One thing your kids need is a stable parent in the house and she isn't it. Now your saying sometimes you feel like killing yourself which I know is just a figure of speech but fat lot of good it's doing your kids when they have two parents that aren't being or acting rational.

Here's what you do and LISTEN TO ME PLEASE! Take a good look at your wife. A 45 year old woman who is nothing but a piss poor excuse of a wife and a woman and doesn't give a sh!t about anyone but herself. Now. Take a good look at your kids. Remember. They didn't ask to be born. You and your wife brought them in to this world. You tell me and everyone else replying on this thread, who is more important to you. A cheating liar of a wife whose ruining the family or your kids who did nothing wrong. Which one is going to need stability more. An uncontrollable wife or kids that need a parent that will be there for them, to guide them, help them, give them the security that they need. You don't really need to give this much thought in this if your the responsible parent and man that you are. Your kids come first come hell or high water. 

As long as your children know that YOU will be there for them and love them and give them the stability of a good home life, you and your kids will survive. Your family has a cancer growing on it and that cancer is your wife. Get her out of there and give your kids a chance.


----------



## lifeistooshort (Mar 17, 2013)

What advice do you want? Your wife is who she is, and every time you catch her she will cry crocodile tears and go right back to what she's doing. You can either accept that and live your life accordingly or get rid of her. I wouldn't be surprised if she's planning to ditch your anyway once the kids are out of the house, unless of course she can't get one of her lovers to help take care of her in which case she'll keep you around. If that's how you want to live then stick around.
_Posted via Mobile Device_


----------



## weightlifter (Dec 14, 2012)

Cmon. You know the answer. Serial cheater...


----------



## tom67 (Oct 2, 2012)

For future health considerations please DNA your kids.
_Posted via Mobile Device_


----------



## MattMatt (May 19, 2012)

Shaggy said:


> 1. Post all her lovers to cheaterville.com
> 2. If any of them have wives or gf, notify them of the affair
> 3. File for D. She's chosen then over you, why be second choice for anyone?


:iagree:

Plus...

DIVORCE! DIVORCE! DIVORCE!


----------



## cledus_snow (Feb 19, 2012)

if you really have to ask what you need to do, i think the problem lies with _you_.


----------



## chillymorn (Aug 11, 2010)

Time to man up and kick her a$$ to the curb!!!!

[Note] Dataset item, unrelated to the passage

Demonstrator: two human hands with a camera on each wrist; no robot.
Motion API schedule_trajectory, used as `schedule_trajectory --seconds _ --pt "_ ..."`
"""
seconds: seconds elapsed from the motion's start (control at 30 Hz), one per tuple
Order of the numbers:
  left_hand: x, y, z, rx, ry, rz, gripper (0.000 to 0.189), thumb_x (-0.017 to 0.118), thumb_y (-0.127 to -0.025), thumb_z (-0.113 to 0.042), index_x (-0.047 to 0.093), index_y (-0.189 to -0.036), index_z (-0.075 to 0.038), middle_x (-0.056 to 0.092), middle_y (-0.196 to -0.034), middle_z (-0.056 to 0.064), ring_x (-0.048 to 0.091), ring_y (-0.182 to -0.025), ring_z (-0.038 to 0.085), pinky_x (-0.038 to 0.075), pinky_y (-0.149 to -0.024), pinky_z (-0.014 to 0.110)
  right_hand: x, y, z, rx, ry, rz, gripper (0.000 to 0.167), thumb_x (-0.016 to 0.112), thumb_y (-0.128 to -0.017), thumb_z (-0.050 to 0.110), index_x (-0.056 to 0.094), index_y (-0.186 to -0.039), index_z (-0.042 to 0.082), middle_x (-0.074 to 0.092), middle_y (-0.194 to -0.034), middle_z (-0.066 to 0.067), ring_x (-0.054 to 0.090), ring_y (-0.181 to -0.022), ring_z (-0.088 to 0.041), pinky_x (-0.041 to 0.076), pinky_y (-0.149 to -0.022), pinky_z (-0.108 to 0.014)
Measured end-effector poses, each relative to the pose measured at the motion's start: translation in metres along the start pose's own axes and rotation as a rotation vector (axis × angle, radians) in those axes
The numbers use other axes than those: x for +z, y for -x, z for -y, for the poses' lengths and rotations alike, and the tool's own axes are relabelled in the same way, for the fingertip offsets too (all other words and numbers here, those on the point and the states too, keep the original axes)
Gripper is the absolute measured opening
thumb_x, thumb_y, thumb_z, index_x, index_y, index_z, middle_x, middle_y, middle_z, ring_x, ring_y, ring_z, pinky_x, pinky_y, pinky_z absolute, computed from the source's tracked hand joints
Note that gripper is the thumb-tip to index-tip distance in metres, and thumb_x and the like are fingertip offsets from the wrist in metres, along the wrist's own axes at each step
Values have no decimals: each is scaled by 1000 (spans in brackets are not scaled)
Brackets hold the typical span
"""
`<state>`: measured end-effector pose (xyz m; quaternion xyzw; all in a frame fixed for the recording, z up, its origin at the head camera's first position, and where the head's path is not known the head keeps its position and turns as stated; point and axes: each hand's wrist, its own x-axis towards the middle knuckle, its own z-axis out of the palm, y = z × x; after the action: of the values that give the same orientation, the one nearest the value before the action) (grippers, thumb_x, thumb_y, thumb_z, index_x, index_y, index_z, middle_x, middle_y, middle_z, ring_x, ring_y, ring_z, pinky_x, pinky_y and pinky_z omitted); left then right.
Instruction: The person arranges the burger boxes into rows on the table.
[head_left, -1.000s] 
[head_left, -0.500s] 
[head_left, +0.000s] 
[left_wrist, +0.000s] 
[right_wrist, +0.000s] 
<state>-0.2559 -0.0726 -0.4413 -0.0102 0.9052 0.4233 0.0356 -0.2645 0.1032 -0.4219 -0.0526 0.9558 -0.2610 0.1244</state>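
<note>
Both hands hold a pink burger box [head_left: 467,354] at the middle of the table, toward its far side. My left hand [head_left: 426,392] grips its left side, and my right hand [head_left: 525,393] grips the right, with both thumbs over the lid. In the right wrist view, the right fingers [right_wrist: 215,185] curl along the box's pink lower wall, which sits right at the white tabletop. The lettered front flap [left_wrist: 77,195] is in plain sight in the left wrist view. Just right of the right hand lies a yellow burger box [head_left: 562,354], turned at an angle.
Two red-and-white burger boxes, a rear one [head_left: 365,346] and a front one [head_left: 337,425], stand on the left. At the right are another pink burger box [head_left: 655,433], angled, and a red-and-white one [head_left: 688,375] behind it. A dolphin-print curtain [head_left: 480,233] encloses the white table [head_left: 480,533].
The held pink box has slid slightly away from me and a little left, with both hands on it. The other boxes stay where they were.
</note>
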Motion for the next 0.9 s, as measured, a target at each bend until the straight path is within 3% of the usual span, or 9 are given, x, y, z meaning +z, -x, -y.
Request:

you have been living a lie. are you ready to live the truth or are you going to stay in never never land


----------



## ShootMePlz! (Oct 5, 2008)

Weekends always make me cynical!!! So no comment!!!


----------



## ladybird (Jun 16, 2010)

I would ask her if you can sleep with other woman, since she is sleeping with other men.. Fair is fair.. And is she say yes the file for Divorce


----------



## tom67 (Oct 2, 2012)

How To Tell If She's Cheating - YouTube


----------



## Dyokemm (Apr 24, 2013)

The only thing that will force your WW to end this crap is a real consequence.

File for D immediately.

Only communicate with her about kids and the D proceedings.

Perhaps when she sees that her life as she knows it is about to come crashing down around her, she will wake up.

At that point, IF she comes begging for another chance, shows true remorse, gives you full transparency, and starts taking ACTION like getting counseling for herself, maybe then you can think about whether you want to try fixing your M.

It will remain impossible to fix while she is still in these A's, no matter how hard you try or want it.

Start standing up for yourself.

In addition, expose the A to both of your families and your friends. Find out if any of these POSOM's is in a relationship and expose them to their significant others as well.


----------



## happyman64 (Jan 12, 2012)

:iagree:

Mava

Dyokem laid out your entire plan step by step.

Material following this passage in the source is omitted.